Se trata de una joven que acudió al consultorio de una colega, accidentalmente dejaron la puerta abierta. Al parecer la paciente tenía un deterioro neurológico que para algunos es un retraso mental pero para otros es una ventana al amor. Tenía frente a mí a una joven con alma de niña que a lo lejos me vio pasar y al observarme vestido de blanco y con barba exclamó con alerta y emoción: “¡Papá Dios! ¡Papá Dios! ¡Veniste a verme! ¡Mira mamá, es Diosito que está aquí!”.

Sorprendido traté de alejarme un poco para no interrumpir la consulta, pero la paciente salió corriendo del consultorio y con uno de esos abrazos que te envuelven el alma y te permiten sentir el verdadero sabor de la magia me dijo: “Papá Dios me estoy muriendo”. Le devolví con mucha fuerza el abrazo, sonreí y contesté: “¡Claro que no!, vas a estar muy bien pero debes tomar tus medicinas”.
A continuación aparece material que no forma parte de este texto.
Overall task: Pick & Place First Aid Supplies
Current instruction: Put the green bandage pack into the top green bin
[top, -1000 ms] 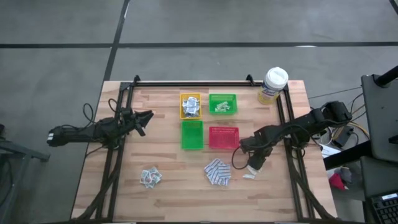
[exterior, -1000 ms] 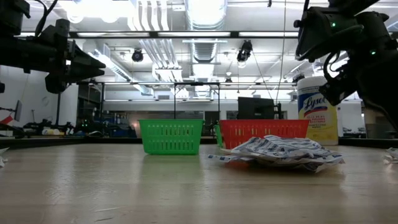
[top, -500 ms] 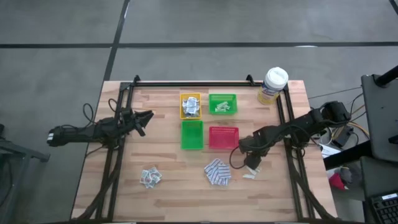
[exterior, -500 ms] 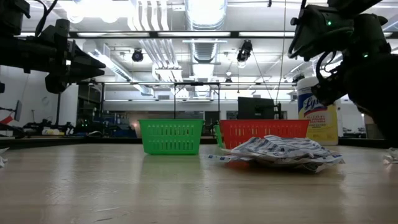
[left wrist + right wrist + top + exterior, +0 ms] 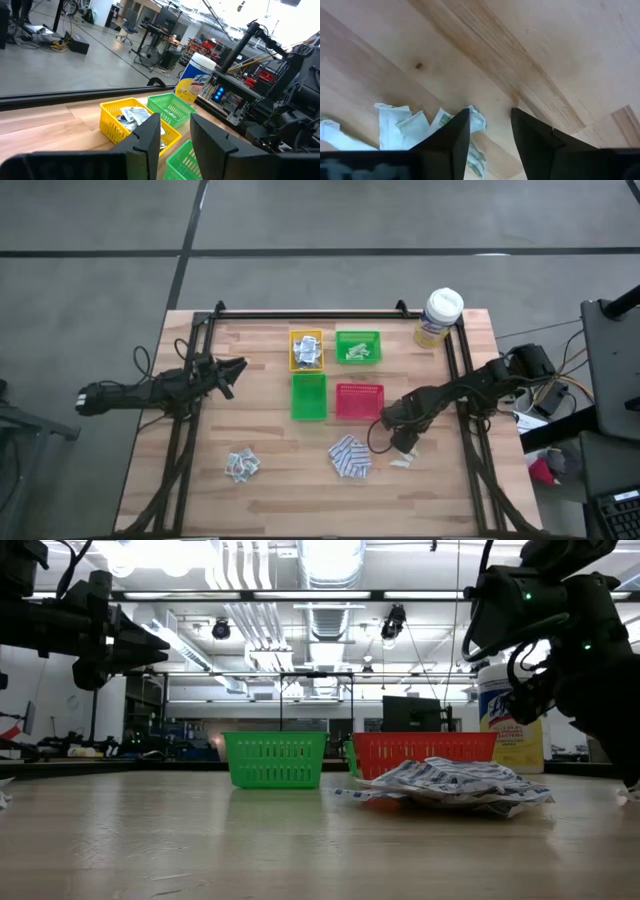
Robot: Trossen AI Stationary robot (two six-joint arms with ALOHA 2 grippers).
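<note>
A: Packets, pale green strips (image 5: 451, 131) — in your right wrist view they lie on the table (image 5: 270, 490) directly ahead of the right gripper (image 5: 490, 131), offset to one finger's side rather than centred in the gap. A white corner shows past that finger; the gap itself frames bare wood.

B: Jaw state?

A: Your right jaws stand slightly apart, nothing between them. Left gripper (image 5: 175, 132) also narrowly parted, empty, parked over the table's left side, pointing towards the yellow tray (image 5: 131, 120).

B: Which arm is nearer?

A: The right, clearly. From above, the right gripper (image 5: 397, 436) hovers beside the red tray (image 5: 359, 401), with the blue-and-white pile (image 5: 350, 457) to its left and the small strips (image 5: 402, 461) just below it. The left arm is well apart from both.

B: Long axis of the strips?

A: Cannot tell; they are crumpled and partly hidden by the finger. You would likely need to shift sideways to centre them.

B: Change over the last second?

A: Your right gripper has crept towards the table's centre, nearer the red tray. Left arm and all packets are unchanged.
</note>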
La acompañé de vuelta al consultorio mientras su madre me regalaba una sonrisa. Me alejé del lugar y nuevamente me gritó: “¡Adiós Diosito, te amo!”.

Y de nuevo mi corazón latió con fuerza para recordarme que la magia existe y la inocencia la trae consigo; que la medicina se disfruta más allá de la consulta, que en la enfermedad también se encuentra la fortaleza; que la ternura es un arma para la felicidad y que la sonrisa es el brillo del diamante que llevamos en el alma.